Instructions to follow:
Word for word, restate the lines from the start of the data down to the line with "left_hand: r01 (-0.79", both included.

Input data:
______

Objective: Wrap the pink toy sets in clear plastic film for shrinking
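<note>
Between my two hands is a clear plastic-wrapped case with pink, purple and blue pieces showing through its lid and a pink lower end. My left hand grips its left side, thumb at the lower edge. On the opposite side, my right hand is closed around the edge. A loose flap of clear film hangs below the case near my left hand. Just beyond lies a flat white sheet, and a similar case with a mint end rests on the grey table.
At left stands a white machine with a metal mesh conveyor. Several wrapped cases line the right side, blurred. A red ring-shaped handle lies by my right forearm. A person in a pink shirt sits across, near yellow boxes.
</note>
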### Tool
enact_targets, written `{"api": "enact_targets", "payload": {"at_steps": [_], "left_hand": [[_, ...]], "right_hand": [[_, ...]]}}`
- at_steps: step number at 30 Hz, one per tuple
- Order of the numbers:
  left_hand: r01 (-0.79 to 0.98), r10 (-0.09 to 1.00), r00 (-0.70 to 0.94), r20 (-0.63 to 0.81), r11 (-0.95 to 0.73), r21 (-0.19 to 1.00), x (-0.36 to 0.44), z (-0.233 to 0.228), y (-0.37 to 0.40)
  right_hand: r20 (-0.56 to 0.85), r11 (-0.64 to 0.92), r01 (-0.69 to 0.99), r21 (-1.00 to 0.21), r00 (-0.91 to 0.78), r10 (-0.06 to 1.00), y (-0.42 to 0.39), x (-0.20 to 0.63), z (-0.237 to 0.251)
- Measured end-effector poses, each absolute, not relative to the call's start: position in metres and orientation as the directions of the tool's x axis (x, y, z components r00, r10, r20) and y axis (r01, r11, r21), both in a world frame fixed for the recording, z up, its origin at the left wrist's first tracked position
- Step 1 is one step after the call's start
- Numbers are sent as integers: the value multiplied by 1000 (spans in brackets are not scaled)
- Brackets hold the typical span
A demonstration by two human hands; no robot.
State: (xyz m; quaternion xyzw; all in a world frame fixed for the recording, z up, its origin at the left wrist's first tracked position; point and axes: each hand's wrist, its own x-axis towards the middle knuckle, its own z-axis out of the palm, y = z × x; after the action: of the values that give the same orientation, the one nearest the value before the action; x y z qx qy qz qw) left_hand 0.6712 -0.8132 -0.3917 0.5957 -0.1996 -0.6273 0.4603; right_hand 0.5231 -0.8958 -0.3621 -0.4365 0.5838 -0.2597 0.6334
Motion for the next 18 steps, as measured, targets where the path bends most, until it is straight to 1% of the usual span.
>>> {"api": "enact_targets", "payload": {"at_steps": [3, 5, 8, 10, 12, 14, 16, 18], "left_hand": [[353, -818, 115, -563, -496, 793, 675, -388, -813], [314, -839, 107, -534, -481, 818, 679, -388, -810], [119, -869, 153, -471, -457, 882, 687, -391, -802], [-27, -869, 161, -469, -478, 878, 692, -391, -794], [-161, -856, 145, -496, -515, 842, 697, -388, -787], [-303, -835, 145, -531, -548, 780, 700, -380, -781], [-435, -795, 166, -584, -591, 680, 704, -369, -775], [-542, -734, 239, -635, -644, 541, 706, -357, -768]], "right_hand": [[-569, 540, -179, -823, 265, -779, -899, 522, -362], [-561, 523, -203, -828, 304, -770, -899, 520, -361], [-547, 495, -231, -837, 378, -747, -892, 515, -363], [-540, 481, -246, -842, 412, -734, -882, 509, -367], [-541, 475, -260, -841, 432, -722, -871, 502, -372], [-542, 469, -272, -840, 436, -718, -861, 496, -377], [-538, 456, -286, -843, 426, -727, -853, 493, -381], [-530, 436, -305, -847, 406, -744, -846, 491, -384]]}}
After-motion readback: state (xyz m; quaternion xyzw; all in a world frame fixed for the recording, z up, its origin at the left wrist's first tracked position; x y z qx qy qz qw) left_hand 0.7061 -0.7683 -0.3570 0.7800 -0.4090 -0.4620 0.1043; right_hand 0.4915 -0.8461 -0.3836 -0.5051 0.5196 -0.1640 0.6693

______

Response below:
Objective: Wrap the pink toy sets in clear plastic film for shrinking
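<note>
Between my two hands is a clear plastic-wrapped case with pink, purple and blue pieces showing through its lid and a pink lower end. My left hand grips its left side, thumb at the lower edge. On the opposite side, my right hand is closed around the edge. A loose flap of clear film hangs below the case near my left hand. Just beyond lies a flat white sheet, and a similar case with a mint end rests on the grey table.
At left stands a white machine with a metal mesh conveyor. Several wrapped cases line the right side, blurred. A red ring-shaped handle lies by my right forearm. A person in a pink shirt sits across, near yellow boxes.
</note>
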### Tool
enact_targets, written `{"api": "enact_targets", "payload": {"at_steps": [_], "left_hand": [[_, ...]], "right_hand": [[_, ...]]}}`
- at_steps: step number at 30 Hz, one per tuple
- Order of the numbers:
  left_hand: r01 (-0.79 to 0.98), r10 (-0.09 to 1.00), r00 (-0.70 to 0.94), r20 (-0.63 to 0.81), r11 (-0.95 to 0.73), r21 (-0.19 to 1.00), x (-0.36 to 0.44), z (-0.233 to 0.228), y (-0.37 to 0.40)

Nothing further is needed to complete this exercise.